Kalau masih kurang percaya akan hal itu, mereka boleh menanyakan kepada ahludz-Dzikri, ahli peringatan, yaitu orang-orang Yahudi tentang Nasrani yang telah menerima kitab-kitab dan ajaran dari Nabi-nabi yang terdahulu itu. Kalau mereka orang-orang yang jujur, niscaya akan meraka beritahukan hal yang sebenarnya itu.
Disini disebut ahlu dzikri, orang yang ahli peringatan, atau orang yang berpengetahuan lebih luas. Umum arti ayat menyuruhkan orang-orang yang tidak tahu bertanya yang lebih tahu, karena ilmu pengetahuan itu umum sifatnya, berfaidah kuat mencari kebenaran. Menurut yang dirowitkan oleh Mujahid oleh Ibnu Abbas bahwa ahli Dzikri disini maksdnya iyalah ahli kitab. Sebelum ahli kitab itu dipengaruhi oleh nafsu ingin menang sendiri, meraka akan mengetahui Nabi-nabi dan Rosul-Rosul yang terdahulu itu semuanya adalah manusia belaka, manusia pilihan yang diberi pilihan wahyu oleh allah.
Dengan ayat ini mendapat pengertian bahwasanya kita boleh menuntut ilmu kepada ahlinya, diman saja dan siapa saja; sebab yang kita cari adalah kebenaran.
Yang manapun antara kedua tafsir itu tidaklah berlawanan. Dalam hal yang mengenai ilmu-ilmu Agama Islam sendiri kita bertanya kepada ahli dzikri dalam hal islam, dan ilmu-ilmu yang lain, yang lebh umum kita ditanyai pula kepada ahli dzikrinya; tandanya kita berpaham luas dan berdada lapang.[3]
2. Tafsir Al-Maraghi
Dalam ayat-ayat ini, Allah SWT menyajikan kesalahpahaman orang-orang musyrikmengatakan, sekiranya Allah hendak megutus seorang rasul, maka rasul itu bukan manusia, karena Allah Maha Tinggi dan Maha Agung daripada Rasul-Nya, salah seorang di antara manusia, sekiranya Dia mengutus seorang Rasul kepada kami, tentu Dia mengutus malaikat. Kemudian Allah menjawab kesalahpahaman ini bahwa telah menjadi Sunnah Allah untuk mengutus para Rasul-Nya dari manusia.

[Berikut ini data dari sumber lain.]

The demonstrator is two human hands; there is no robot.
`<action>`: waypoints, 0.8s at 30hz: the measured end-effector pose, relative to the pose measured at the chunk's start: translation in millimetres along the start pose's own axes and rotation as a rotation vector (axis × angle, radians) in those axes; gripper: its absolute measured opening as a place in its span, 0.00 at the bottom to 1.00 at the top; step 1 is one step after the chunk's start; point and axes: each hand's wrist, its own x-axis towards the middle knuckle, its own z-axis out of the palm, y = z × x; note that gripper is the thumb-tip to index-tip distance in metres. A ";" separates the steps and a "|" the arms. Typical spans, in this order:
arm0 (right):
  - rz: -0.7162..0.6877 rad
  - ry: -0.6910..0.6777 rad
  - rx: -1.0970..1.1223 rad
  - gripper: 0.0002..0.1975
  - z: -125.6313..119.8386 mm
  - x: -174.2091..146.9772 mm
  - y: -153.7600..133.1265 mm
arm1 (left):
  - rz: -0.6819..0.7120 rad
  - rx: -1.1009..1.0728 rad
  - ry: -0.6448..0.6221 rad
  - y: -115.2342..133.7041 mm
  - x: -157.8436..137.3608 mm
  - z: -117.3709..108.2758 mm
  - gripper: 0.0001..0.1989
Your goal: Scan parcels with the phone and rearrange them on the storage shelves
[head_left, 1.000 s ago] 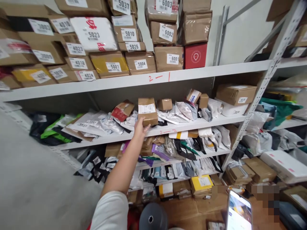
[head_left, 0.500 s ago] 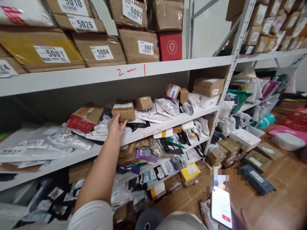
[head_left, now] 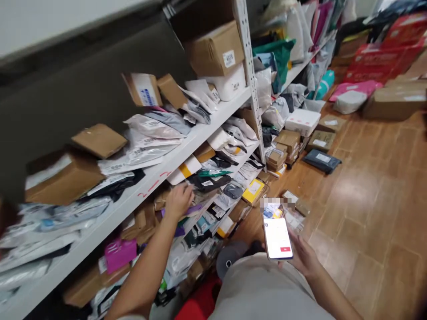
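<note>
My right hand (head_left: 303, 252) holds a smartphone (head_left: 279, 235) from its right side, above the floor. Its screen is lit, white with a red button, and the top is pixelated. My left hand (head_left: 180, 201) is reaching in front of the lower shelf, fingers loosely bent and with nothing visible in them. Close by are a black bagged parcel (head_left: 208, 182), a purple bag (head_left: 194, 210) and a white-and-yellow parcel (head_left: 184, 170). Whether the fingertips touch any parcel is unclear. On the shelf above lies a cardboard box (head_left: 65, 178) with a white label.
The white shelf edge (head_left: 155, 180) runs diagonally across, bearing red handwriting. A perforated upright post (head_left: 251, 84) stands farther along. Labelled boxes, including a large carton (head_left: 216, 49), and plastic mailers fill the shelves. A dark parcel (head_left: 322, 161) lies on the wooden floor (head_left: 376, 186).
My left hand has left the cardboard box on the upper shelf and dropped to the lower shelf. My view has turned down and to the right. The phone is still in my right hand.
</note>
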 end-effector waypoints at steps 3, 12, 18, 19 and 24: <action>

Maka bertanyalah kepada ahli kitab dahulu diantara orang-orang Yahudi dan Nasrani, apakah para utusan yang diutus kepada mereka itu manusia ataukah malaikat? Jika mereka itu malaikat silakan kalian mengingkari Muhammad SAW, tetapi jika itu manusia, jangan kalian ingkari dia.[4]
3. Tafsir Ibnu Katsir
Adh-Dhahhak berkata dari Ibnu Abbas, bahwa ketika Allah mengutus Muhammad sebagai seorang Rasul, orang-orang Arab atau sebagian dari mereka mengingkari dan berkata: “Allah akan lebih agung kalau Rasul-Nya tidak berupa manusia. Maka Allah menurunkan Ayat yang artinya:
“Patutkah menjadi keheranan bagi manusia bahwa Kami mewahyukan kepada seorang laki-laki di antara mereka: “Berilah peringatan kepada manusia,” (QS Yunus: 2).

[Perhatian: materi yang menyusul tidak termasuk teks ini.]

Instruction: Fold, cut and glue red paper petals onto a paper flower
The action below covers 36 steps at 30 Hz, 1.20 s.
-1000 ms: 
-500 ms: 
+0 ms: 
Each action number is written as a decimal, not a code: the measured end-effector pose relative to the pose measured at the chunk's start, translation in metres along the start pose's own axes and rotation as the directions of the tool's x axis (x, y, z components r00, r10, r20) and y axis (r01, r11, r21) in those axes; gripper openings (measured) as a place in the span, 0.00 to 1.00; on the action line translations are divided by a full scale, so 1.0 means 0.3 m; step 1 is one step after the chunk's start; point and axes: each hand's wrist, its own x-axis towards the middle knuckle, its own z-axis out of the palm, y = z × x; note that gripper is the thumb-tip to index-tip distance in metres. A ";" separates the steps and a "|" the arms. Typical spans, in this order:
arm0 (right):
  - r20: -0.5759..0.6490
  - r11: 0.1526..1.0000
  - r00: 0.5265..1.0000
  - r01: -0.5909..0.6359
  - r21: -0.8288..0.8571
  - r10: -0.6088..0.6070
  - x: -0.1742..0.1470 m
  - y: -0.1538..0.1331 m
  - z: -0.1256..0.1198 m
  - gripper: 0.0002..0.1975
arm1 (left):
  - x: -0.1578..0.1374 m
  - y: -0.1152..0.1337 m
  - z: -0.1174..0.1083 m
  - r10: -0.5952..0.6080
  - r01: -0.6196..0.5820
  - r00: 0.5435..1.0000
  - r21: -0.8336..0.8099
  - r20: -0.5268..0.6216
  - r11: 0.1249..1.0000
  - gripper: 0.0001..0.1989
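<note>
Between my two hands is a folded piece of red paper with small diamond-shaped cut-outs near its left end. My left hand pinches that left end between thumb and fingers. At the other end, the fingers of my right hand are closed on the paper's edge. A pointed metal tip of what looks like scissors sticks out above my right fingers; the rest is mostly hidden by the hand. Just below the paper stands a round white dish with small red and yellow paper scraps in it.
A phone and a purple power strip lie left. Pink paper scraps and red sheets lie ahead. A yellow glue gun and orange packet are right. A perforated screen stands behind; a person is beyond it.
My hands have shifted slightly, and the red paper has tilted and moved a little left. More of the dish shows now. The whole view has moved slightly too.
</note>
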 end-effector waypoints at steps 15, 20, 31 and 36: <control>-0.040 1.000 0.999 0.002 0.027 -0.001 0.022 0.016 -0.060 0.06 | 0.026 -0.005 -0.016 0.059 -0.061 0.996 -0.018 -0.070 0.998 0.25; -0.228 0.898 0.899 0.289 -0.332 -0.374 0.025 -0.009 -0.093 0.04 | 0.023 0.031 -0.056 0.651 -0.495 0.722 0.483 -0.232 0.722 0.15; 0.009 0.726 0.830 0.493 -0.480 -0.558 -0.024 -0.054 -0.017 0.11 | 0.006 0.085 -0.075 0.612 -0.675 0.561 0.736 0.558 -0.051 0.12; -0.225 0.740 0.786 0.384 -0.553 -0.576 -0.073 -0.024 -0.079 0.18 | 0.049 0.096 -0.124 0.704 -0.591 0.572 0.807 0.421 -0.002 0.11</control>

Dan ayat seterusnya, dan Allah berfirman:
“Wa maa arsalnaa min qablika illaa rijaalan nuhii ilaihim fas-aluu ahl adz-dzikri in kuntum laa ta’lamuun“ (“Dan Kami tidak mengutus sebelum kamu, kecuali orang-orang laki-laki yang Kami beri wahyu kepada mereka, maka bertanyalah kepada orang yang mempunyai pengetahuan, jika kamu tidak mengetahui.”) Maksudnya, bertanyalah kepada orang-orang Ahli Kitab terdahulu, apakah para Rasul yang diutus kepada mereka berupa manusia atau Malaikat? Jika para Rasul itu berupa Malaikat, berarti boleh kalian mengingkari dan jika dari manusia, maka janganlah kalian mengingkari kalau Muhammad adalah seorang Rasul.[5]

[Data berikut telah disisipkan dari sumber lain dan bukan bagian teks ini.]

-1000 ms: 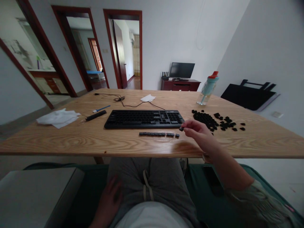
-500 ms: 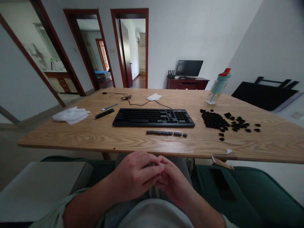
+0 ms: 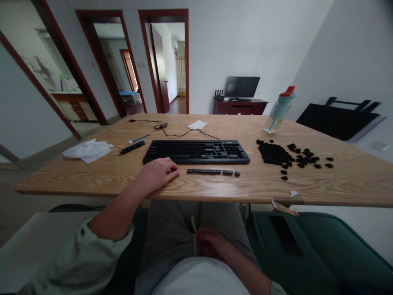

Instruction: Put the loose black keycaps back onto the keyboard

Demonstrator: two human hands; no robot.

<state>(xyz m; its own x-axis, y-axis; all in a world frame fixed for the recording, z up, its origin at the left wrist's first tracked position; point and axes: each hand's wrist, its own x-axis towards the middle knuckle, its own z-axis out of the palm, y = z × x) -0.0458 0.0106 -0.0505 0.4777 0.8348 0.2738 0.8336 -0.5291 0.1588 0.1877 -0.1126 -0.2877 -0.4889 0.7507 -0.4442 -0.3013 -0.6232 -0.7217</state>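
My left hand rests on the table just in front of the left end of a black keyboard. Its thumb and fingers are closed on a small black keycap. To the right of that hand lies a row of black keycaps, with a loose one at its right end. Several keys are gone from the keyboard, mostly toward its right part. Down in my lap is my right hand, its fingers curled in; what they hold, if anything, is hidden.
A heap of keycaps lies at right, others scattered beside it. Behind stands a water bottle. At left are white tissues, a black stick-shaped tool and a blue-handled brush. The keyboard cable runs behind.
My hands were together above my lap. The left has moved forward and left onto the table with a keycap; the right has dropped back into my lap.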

4. Tafsir terjemahan Surat An Nahl ayat 43
Firman Allah Swt. dalam ayatوَمَآاَرْسَلْنَا مِنْ قَبْلِكَ اِلَّا رِجَالًا نُوْحِيْ اِلَيْهِمْyang mengandung arti: “Dan kami tidak mengutus sebelum kamu (Muhammad), kecuali orang-orang lelaki yang Kami beri wahyu kepada mereka;” Orang awam membacanya نُوْحِيْ, dengan huruf ya’ dan harakat fathah pada huruf ha’. Sedangkan hafsh dari membacanya نُوْحِيْ اِلَيْهِمْ(Kami wahyukan kepada mereka) dengan huruf nun yang di-dhammah dan harakat kasroh pada huruf ha’. Ayat ini turun berkenaan dengan orang-orang musyrik Mekkah yang mengingkari kenabian Nabi Muhammad Saw. dan mereka berkata, “Allah Maha Agung jika utusan-Nya seorang manusia. Apakah Dia tidak mengutus seorang malaikat kepada kami?”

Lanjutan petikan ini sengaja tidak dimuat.